Lokad ne remplace pas les idées stratégiques approfondies (celles-ci proviennent de l’expertise de votre équipe), notre technologie est simplement conçue pour rendre possible le déploiement à grande échelle de ces idées stratégiques - telles qu’elles se reflètent à travers les facteurs économiques - dans chaque décision prise par l’entreprise.

Le deuxième objectif de ces facteurs est le processus de “whiteboxing”. Le but du processus de “whiteboxing” est de fournir à vos équipes un haut degré de transparence pour chaque décision générée par Lokad. Votre équipe doit comprendre pourquoi cette décision est suggérée par Lokad. Pour y parvenir, chaque décision générée par Lokad est accompagnée de ses propres métriques - mesurées en euros ou en dollars - qui expliquent l’intention commerciale de la décision. Ces métriques sont les différentes réflexions des facteurs économiques.
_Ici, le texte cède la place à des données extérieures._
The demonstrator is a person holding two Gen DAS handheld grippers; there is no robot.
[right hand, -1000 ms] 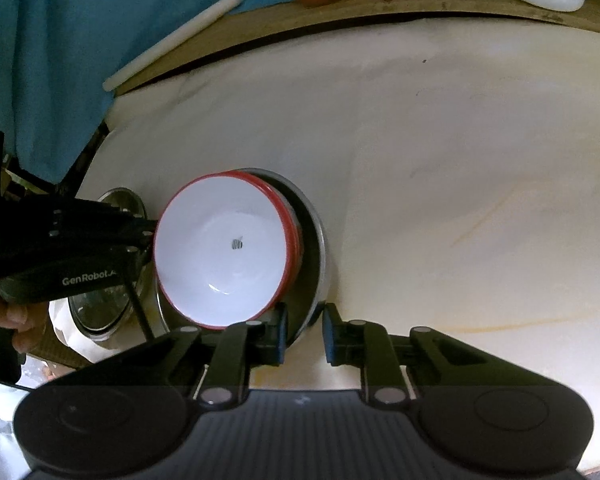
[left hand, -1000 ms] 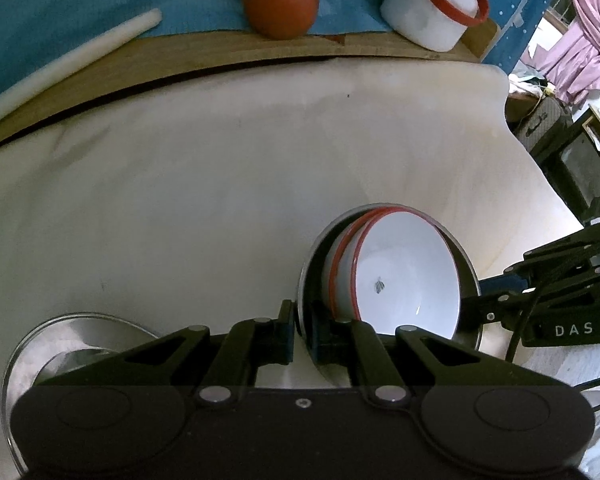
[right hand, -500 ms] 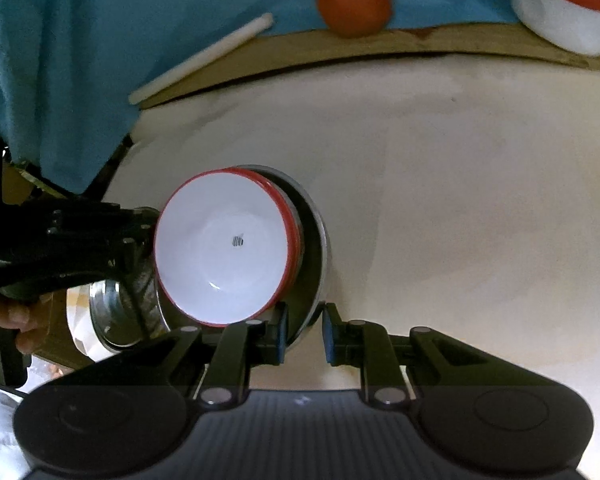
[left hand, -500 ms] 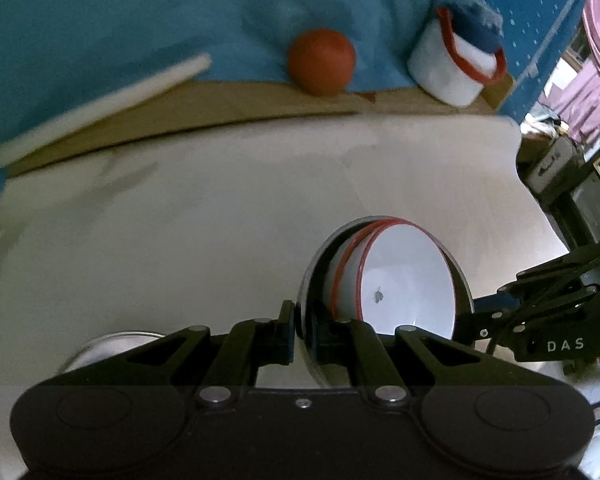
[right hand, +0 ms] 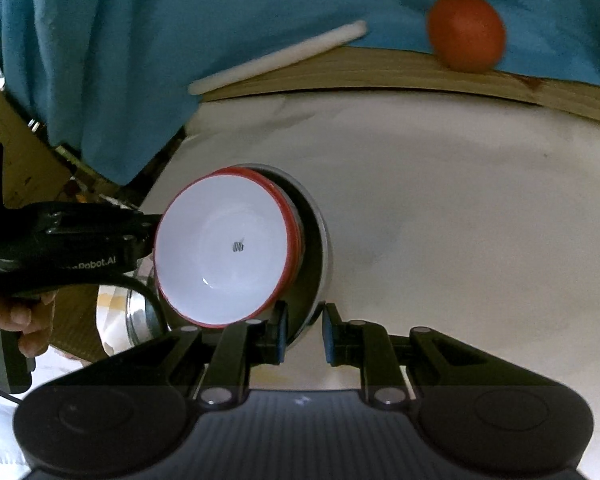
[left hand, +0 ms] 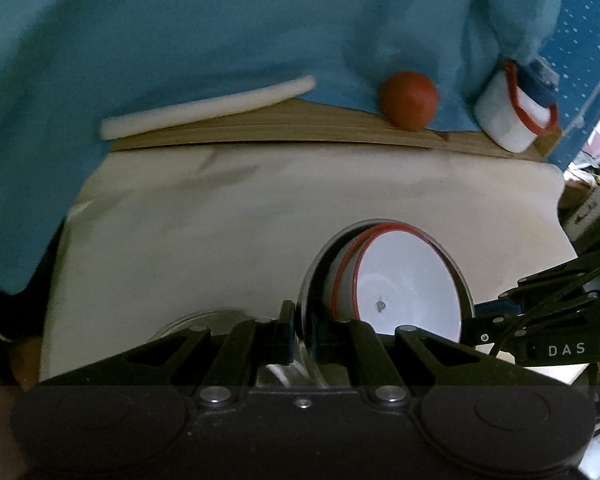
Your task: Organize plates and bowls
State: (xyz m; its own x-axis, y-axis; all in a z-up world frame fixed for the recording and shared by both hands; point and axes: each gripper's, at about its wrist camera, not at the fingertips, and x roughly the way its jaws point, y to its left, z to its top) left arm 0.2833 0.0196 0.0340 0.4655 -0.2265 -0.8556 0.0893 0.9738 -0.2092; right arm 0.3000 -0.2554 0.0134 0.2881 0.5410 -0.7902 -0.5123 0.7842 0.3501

Notre expérience indique que cette approche est supérieure à celle qui consiste à mettre en lumière les détails algorithmiques du calcul, qui est non seulement incroyablement fastidieux, mais aussi largement dénué de sens, sauf pour les experts en apprentissage automatique ou en optimisation numérique.

Du point de vue de la gestion, les facteurs économiques sont un mécanisme puissant pour orienter l’entreprise dans la bonne direction. Ces facteurs ne sont pas considérés comme “immuables”, mais au contraire sont toujours susceptibles de changer, afin de refléter l’évolution du marché. La technologie de Lokad est conçue pour offrir un haut degré d’agilité : avec des efforts limités, il est possible d’élaborer des scénarios complexes de “et si” décrivant diverses stratégies alternatives.